Research Projects

MALORCA: Machine Learning of Speech Recognition Models for Controller Assistance

Postdoctoral research, Idiap Research Institute (Sep 2016 - Feb 2018)

MALORCA is a Horizon 2020 SESAR project (MALORCA website).

Abstract: Air traffic control (ATC) instructions are usually still given via voice communication to the pilots. But ATC systems, to be safe and efficient, need up-to-date data. Therefore, it requires lots of inputs from the air traffic controllers (ATCOs) to keep the system data correct. The projects AcListant® and AcListant®-Strips have shown that Assistant Based Speech Recognition (ABSR) can significantly reduce controllers’ workload and increase ATM efficiency. One main issue to transfer ABSR from the laboratory to the operational systems are the costs of deployment, because modern speech recognition models require manual adaptation to local requirements (local accents, phraseology deviations, environmental constraints etc.). MALORCA proposes a general, cheap and effective solution to automate this re-learning, adaptation and customisation process by automatically learning local speech recognition and controllers models from radar and speech data recordings. (Description from website)

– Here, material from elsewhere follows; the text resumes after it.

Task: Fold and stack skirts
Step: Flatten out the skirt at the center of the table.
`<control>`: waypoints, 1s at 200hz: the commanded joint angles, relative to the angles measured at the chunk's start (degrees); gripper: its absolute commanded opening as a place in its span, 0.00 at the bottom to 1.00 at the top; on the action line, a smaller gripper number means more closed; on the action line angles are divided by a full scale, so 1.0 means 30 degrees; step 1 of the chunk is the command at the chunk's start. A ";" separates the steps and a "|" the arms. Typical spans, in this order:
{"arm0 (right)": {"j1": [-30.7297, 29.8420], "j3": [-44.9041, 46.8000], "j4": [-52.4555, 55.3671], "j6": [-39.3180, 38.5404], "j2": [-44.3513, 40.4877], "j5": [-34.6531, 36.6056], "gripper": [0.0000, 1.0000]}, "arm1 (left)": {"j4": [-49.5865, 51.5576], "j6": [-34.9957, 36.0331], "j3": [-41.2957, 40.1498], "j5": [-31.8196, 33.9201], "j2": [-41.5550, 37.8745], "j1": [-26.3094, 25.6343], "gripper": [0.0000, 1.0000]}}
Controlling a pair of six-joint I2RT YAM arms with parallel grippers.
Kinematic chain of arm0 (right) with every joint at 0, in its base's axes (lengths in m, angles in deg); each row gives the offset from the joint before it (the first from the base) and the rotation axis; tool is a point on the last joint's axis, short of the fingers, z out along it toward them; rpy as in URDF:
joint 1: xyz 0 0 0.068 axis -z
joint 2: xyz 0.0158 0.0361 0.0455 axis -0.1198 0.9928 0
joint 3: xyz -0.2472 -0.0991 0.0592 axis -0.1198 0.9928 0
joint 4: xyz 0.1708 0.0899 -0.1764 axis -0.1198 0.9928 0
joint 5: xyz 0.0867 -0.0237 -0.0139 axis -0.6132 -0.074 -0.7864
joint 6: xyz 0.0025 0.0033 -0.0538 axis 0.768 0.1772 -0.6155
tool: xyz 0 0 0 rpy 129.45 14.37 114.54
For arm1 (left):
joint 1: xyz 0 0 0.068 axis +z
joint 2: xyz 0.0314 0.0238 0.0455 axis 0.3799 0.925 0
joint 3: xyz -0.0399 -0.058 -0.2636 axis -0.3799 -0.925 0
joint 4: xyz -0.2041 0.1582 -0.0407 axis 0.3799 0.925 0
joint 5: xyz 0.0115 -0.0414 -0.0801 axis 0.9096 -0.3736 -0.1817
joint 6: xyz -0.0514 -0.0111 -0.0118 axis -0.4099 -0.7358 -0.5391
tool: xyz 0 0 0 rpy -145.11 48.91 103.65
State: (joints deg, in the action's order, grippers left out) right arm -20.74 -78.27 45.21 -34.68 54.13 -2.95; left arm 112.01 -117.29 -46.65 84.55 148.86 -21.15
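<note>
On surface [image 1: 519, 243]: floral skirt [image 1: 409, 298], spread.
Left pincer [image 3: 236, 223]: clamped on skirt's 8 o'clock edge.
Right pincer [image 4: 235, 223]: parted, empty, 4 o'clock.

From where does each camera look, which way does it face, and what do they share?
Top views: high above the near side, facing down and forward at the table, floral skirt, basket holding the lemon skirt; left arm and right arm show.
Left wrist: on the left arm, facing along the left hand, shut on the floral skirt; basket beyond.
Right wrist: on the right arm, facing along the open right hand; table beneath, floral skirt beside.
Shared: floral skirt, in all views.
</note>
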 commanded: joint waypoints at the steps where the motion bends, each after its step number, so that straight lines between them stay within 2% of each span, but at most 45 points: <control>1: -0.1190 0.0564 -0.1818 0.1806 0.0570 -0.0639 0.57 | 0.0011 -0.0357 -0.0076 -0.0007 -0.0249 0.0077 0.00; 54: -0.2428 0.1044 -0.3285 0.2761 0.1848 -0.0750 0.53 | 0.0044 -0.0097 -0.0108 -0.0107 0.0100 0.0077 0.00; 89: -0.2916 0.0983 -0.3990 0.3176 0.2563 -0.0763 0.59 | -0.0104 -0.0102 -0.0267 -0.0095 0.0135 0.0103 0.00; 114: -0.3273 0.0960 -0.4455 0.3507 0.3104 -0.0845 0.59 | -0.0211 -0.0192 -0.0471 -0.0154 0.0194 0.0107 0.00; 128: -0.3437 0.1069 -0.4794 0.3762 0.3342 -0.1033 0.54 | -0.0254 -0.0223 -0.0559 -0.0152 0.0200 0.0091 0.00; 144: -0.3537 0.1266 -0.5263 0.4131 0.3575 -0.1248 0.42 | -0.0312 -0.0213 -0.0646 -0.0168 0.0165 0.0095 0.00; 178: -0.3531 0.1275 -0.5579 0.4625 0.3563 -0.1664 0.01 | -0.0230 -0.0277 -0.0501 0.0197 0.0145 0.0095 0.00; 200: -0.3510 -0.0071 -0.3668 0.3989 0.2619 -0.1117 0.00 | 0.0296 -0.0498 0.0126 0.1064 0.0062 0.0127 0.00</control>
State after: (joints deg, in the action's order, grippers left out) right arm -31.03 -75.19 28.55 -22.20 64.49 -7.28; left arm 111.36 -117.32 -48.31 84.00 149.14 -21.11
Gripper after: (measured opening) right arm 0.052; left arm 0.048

A Data-driven Bayesian Approach to Automatic Rhythm Analysis of Indian Art Music

PhD thesis, part of the CompMusic project (Oct 2012 - Aug 2016)

Advisor: Prof. Xavier Serra, Music Technology Group.

CompMusic website

My work in CompMusic

Thesis companion page

Abstract: Large and growing collections of a wide variety of music are now available on demand to music listeners, necessitating novel ways of automatically structuring these collections using different dimensions of music. Rhythm is one of the basic music dimensions and its automatic analysis, which aims to extract musically meaningful rhythm related information from music, is a core task in Music Information Research (MIR).

Musical rhythm, similar to most musical dimensions, is culture-specific and hence its analysis requires culture-aware approaches. Indian art music is one of the major music traditions of the world and has complexities in rhythm that have not been addressed by the current state of the art in MIR, motivating us to choose it as the primary music tradition for study. Our intent is to address unexplored rhythm analysis problems in Indian art music to push the boundaries of the current MIR approaches by making them culture-aware and generalizable to other music traditions.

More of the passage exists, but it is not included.